August 22d weighed and made sail from this coast, having done as much as it seemed likely they could do in the way of trade. September 28th made Owhyhee, the principal of the Sandwich group, when several canoes came off, with whom a brisk trade for hogs and other refreshments was carried on. At Attoui they found the Nootka and Queen Charlotte had been there and left letters for the King George. After procuring what necessaries they wanted, Captain Portlock directed his course for China with his cargo of furs; on the 4th November saw Saypan and Tinian, two of the Ladrone Islands; and on the 21st anchored in Macao Roads, where Captain Dixon was found, whose transactions shall now be noticed.
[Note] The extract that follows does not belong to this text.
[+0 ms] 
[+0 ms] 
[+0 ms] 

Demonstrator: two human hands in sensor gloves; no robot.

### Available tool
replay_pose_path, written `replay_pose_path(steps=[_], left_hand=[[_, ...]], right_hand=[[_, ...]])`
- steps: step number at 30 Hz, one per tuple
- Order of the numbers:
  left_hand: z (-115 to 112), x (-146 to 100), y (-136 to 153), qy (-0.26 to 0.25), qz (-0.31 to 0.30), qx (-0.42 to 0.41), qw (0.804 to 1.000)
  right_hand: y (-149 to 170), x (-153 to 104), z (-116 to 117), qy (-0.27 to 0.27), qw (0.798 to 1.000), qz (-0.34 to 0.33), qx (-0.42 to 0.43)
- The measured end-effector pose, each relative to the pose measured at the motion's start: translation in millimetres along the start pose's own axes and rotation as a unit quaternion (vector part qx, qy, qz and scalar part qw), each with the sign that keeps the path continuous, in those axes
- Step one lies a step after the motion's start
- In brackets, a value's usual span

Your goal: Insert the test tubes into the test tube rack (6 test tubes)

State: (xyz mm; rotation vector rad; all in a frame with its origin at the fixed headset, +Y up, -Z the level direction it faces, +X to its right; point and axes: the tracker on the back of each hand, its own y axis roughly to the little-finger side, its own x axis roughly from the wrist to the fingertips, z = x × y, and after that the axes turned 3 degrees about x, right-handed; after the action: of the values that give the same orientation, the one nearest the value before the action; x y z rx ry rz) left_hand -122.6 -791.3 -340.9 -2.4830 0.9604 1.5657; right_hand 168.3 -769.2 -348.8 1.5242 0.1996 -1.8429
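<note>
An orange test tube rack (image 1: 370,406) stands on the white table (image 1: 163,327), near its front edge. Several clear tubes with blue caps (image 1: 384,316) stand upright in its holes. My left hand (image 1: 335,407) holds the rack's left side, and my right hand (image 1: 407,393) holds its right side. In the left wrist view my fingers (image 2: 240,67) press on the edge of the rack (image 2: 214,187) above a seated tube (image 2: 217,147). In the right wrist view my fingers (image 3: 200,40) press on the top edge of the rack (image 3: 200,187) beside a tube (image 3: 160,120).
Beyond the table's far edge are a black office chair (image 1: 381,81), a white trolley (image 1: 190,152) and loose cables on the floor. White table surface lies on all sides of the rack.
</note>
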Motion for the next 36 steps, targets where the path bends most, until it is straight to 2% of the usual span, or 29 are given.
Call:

After separating, the Queen Charlotte coasted it for some time, till, seeing an appearance of an inlet, a boat was despatched which found an excellent harbor, where she soon after anchored. Several canoes came off, from whom some skins were procured, but by no means so many as they had at first reason to expect. The number of inhabitants was about seventy; the harbor, which is good, was named Port Mulgrave, and is situated in 59 degrees 32 minutes north latitude; 140 degrees west longitude. The language of these people is quite different from that of Prince William's Sound, or Cook's River, being extremely uncouth and difficult to pronounce. The mode in which they dispose of their dead is remarkable; the head is separated from the body, and both are wrapped in furs, the former being put into a box, the latter into an oblong chest, which are afterwards preserved and disposed of in a fanciful way.